*** Opening of GIVEN MATERIAL ***

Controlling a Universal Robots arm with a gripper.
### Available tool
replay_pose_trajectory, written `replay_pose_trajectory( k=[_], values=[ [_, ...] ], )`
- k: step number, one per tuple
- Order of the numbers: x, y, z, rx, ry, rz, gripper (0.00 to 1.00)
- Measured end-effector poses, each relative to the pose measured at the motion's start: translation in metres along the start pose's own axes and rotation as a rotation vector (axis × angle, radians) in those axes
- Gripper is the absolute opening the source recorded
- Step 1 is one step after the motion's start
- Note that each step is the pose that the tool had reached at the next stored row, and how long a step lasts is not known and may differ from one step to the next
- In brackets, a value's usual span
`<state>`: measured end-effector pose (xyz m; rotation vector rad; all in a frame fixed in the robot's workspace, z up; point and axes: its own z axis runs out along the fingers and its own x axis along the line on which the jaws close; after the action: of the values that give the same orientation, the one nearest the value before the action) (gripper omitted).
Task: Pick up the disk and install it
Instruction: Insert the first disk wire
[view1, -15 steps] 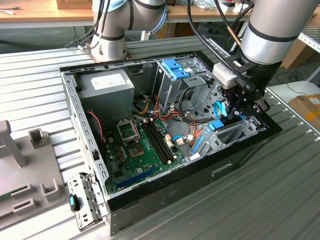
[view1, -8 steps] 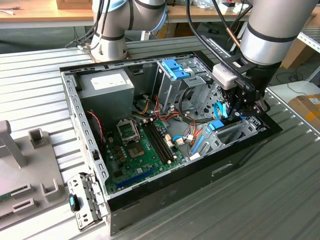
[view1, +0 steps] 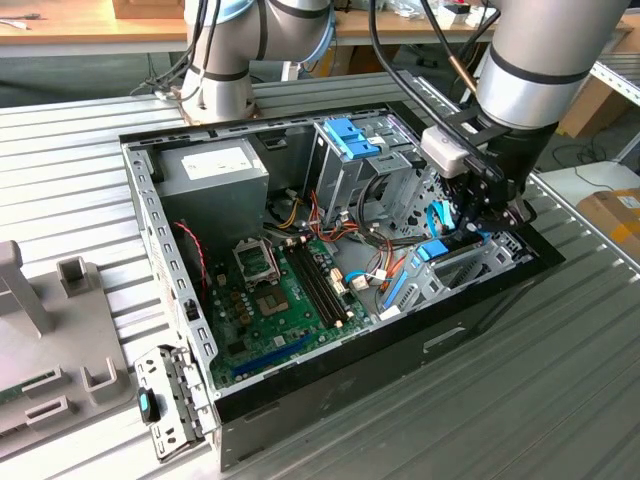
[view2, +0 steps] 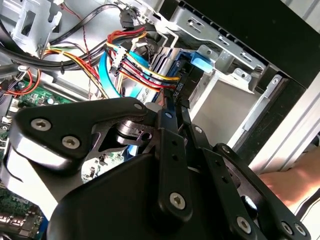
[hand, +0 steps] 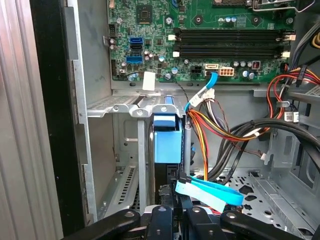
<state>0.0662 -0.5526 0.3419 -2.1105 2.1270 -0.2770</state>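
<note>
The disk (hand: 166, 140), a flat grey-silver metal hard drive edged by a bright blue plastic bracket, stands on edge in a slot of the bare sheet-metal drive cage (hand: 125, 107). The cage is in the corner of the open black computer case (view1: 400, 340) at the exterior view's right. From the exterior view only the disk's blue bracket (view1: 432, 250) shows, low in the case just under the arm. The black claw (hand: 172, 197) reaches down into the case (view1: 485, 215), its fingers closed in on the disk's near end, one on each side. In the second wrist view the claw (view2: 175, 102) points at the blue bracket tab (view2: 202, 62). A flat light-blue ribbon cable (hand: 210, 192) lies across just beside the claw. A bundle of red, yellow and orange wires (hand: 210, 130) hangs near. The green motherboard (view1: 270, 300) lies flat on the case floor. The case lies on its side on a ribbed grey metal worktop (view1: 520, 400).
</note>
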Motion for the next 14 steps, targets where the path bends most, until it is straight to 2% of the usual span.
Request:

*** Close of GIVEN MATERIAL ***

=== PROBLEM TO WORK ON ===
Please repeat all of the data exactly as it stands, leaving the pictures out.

=== COMPLETED EXERCISE ===
Controlling a Universal Robots arm with a gripper.
### Available tool
replay_pose_trajectory, written `replay_pose_trajectory( k=[_], values=[ [_, ...] ], )`
- k: step number, one per tuple
- Order of the numbers: x, y, z, rx, ry, rz, gripper (0.00 to 1.00)
- Measured end-effector poses, each relative to the pose measured at the motion's start: translation in metres along the start pose's own axes and rotation as a rotation vector (axis × angle, radians) in those axes
- Gripper is the absolute opening the source recorded
- Step 1 is one step after the motion's start
- Note that each step is the pose that the tool had reached at the next stored row, and how long a step lasts is not known and may differ from one step to the next
- In brackets, a value's usual span
`<state>`: measured end-effector pose (xyz m; rotation vector rad; all in a frame fixed in the robot's workspace, z up; point and axes: its own z axis runs out along the fingers and its own x axis along the line on which the jaws close; after the action: of the values that give the same orientation, the one nearest the value before the action) (gripper omitted).
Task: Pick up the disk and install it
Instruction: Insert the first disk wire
[view1, -15 steps] 
[view1, -8 steps] 
[view1, +0 steps] 
[view2, +0 steps] 
[hand, +0 steps] 
<state>0.0662 -0.5526 0.3419 -2.1105 2.1270 -0.2770</state>
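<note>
The disk (hand: 166, 140), a flat grey-silver metal hard drive edged by a bright blue plastic bracket, stands on edge in a slot of the bare sheet-metal drive cage (hand: 125, 107). The cage is in the corner of the open black computer case (view1: 400, 340) at the exterior view's right. From the exterior view only the disk's blue bracket (view1: 432, 250) shows, low in the case just under the arm. The black claw (hand: 172, 197) reaches down into the case (view1: 485, 215), its fingers closed in on the disk's near end, one on each side. In the second wrist view the claw (view2: 175, 102) points at the blue bracket tab (view2: 202, 62). A flat light-blue ribbon cable (hand: 210, 192) lies across just beside the claw. A bundle of red, yellow and orange wires (hand: 210, 130) hangs near. The green motherboard (view1: 270, 300) lies flat on the case floor. The case lies on its side on a ribbed grey metal worktop (view1: 520, 400).
</note>
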Motion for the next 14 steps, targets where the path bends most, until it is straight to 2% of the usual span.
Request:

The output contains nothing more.